Memory lapses can be aggravating, frustrating and even embarrassing. I also find them slightly nerve-racking, given that I have watched several relatives and family friends struggle with Alzheimer’s disease. But the truth is that occasional memory blips in your 30s — and even 40s and 50s — rarely signal a serious problem, says Susan Lehmann of the Geriatric Psychiatry Clinic at Johns Hopkins Hospital.
“It’s typically more about distraction and how much information the human brain can handle at one time,” she says. “All the complexities of life make it easy, in any one day, to forget something.” In other words, if you’re distracted by a screaming child or bills or a nearby television while you’re reading a novel, you’re probably not making memories properly and thus may have difficulty recalling characters, plot twists and other details.
Though I do forget things here and there, I probably haven’t yet begun the process of normal cognitive decline that typically kicks in during the mid-40s, says neurologist Jeffrey Cummings, director of the Cleveland Clinic’s Lou Ruvo Center for Brain Health. “The most reliable observation about memory in the course of getting older is the slowing of the identification of specific bits of information — like trying to recall a person’s name when you meet them in unexpected circumstances and there’s only three seconds where it’s socially appropriate to say, ‘Hello, Bill,’ and you just can’t get there in time,” he says.
“Older people can concentrate just as long as younger ones without distraction, but it usually takes a bit longer to process and absorb a task, and [they] also have a little bit more difficulty in switching tasks and multi-tasking,” adds Lehmann.
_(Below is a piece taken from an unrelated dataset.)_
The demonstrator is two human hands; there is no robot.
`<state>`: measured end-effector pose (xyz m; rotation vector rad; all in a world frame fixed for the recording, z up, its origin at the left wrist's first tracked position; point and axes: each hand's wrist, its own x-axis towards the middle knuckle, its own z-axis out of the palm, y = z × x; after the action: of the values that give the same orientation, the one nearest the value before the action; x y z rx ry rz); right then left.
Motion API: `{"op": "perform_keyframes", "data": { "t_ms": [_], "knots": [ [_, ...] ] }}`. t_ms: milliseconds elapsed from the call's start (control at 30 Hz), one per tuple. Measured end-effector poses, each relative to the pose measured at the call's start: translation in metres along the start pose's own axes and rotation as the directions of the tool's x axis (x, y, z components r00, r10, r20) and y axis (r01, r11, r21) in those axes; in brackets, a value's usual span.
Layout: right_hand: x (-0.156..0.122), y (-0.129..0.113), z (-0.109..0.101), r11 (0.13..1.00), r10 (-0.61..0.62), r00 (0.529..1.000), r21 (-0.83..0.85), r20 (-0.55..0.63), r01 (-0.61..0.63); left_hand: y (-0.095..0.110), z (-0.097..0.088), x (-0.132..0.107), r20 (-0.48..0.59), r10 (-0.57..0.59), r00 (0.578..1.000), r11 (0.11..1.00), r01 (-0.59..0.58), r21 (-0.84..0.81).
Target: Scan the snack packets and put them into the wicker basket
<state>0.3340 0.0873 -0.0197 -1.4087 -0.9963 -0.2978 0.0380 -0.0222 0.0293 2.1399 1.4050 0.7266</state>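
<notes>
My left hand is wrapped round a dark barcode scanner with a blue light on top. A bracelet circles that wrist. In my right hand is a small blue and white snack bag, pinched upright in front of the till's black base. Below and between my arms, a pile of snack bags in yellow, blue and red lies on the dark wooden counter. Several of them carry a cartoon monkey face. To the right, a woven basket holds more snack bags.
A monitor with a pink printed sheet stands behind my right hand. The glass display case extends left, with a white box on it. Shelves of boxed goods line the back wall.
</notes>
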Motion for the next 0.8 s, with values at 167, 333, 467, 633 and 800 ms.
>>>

Those of us who do forget a phone number or an appointment here or there aren’t necessarily doomed to more serious cognitive impairment later on. “Though they make people anxious, the normal memory changes that happen as you age through midlife and beyond — which tend to be episodic, occasional and stable — are not a risk factor for Alzheimer’s disease or dementia,” says Lehmann. “The difference between normal memory loss with aging and something that’s concerning has to do with frequency and persistence, and how much it starts to interfere with everyday life and your ability to function and work.”
Indeed, Lehmann stresses that cognitive decline isn’t an inevitable part of aging: “There is a lot of variability among people.” A study published last month in the journal Lancet Neurology summarized evidence from hundreds of studies and found that up to half of all Alzheimer’s cases are associated with seven modifiable risk factors, including midlife obesity, depression and cognitive inactivity or low educational attainment.